In 1973, P. Goldsmith definitively repudiated this ``nuclear summer'' theory in an article for Nature magazine. Goldsmith wrote:
``Analysis of the ozone records reveal no detectable changes in the total atmospheric ozone during and after the periods of nuclear weapons testing. Although two models of nitrogen oxide injection [SSTs and nuclear bombs] may not be identical from the meteorological viewpoint, the conclusion that massive injections of nitrogen oxides into the stratosphere do not upset the ozone layer seems inescapable'' (p. 551).
The same view was echoed by most leading scientists, among them James K. Angell and J. Korshover, writing in the January 1976 issue of the Monthly Weather Review.

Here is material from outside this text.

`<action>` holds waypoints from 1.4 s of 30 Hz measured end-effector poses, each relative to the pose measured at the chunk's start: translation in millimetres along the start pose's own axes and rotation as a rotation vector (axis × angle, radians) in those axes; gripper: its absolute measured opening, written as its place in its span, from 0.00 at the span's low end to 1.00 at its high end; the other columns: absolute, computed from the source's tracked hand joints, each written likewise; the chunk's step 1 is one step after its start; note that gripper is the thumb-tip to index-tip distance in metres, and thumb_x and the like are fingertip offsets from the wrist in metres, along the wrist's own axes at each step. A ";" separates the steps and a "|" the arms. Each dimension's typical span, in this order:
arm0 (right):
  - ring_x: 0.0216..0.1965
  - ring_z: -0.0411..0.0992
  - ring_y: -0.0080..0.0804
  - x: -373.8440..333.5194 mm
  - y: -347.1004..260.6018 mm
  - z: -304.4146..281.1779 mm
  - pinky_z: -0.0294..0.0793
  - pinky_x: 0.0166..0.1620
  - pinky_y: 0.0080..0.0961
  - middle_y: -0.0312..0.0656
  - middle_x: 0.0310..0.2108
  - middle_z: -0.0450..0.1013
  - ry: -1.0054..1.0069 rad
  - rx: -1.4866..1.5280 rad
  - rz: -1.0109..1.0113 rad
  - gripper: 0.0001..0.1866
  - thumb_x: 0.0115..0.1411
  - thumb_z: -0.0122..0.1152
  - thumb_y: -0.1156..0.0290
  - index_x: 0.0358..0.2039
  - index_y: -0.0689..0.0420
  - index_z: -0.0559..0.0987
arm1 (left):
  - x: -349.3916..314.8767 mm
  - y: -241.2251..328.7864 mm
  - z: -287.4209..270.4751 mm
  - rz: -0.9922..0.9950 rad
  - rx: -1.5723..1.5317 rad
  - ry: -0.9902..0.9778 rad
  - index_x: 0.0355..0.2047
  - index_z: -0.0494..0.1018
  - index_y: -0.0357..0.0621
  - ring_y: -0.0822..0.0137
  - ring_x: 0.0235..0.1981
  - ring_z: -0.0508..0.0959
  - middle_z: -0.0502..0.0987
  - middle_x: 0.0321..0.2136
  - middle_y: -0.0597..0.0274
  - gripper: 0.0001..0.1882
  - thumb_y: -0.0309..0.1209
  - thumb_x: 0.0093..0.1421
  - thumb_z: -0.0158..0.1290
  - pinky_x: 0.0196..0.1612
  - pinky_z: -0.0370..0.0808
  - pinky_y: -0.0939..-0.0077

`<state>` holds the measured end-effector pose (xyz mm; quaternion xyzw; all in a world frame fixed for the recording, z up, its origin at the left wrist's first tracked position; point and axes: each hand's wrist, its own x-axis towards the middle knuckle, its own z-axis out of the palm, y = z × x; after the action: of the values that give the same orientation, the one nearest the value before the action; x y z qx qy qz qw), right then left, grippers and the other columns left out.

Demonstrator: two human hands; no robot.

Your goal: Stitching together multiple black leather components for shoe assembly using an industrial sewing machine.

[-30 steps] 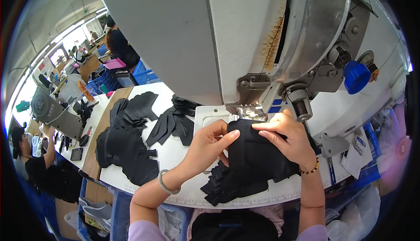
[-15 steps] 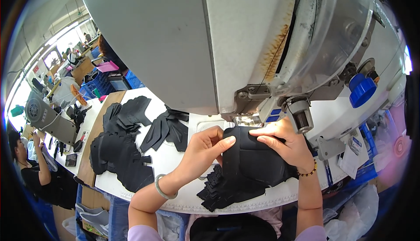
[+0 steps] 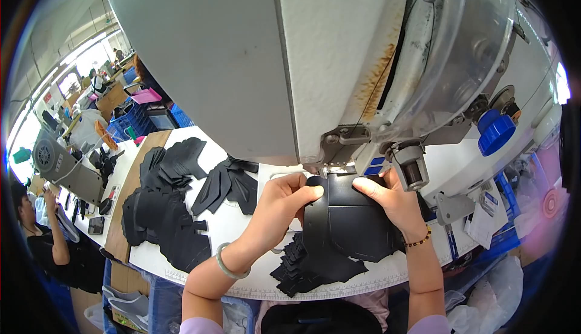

``If there was a reduction in total ozone following the [nuclear] tests, it is difficult to see how it could exceed 1 to 2 percent...,''
they asserted.
``We hereby raise the caution flag, and suggest that perhaps the theoreticians and modelers are in error somewhere along the line, and that at the very least they have overestimated the magnitude of the nuclear (nitric oxide) effect on total ozone'' (p. 72).
Since then, it has been discovered that most of the nitric oxide in the atmosphere results not from any of man's activities, but from the solar wind, [which] carries vast amounts of energetic solar protons, which generate nitrogen oxides when they collide with the Earth's atmosphere.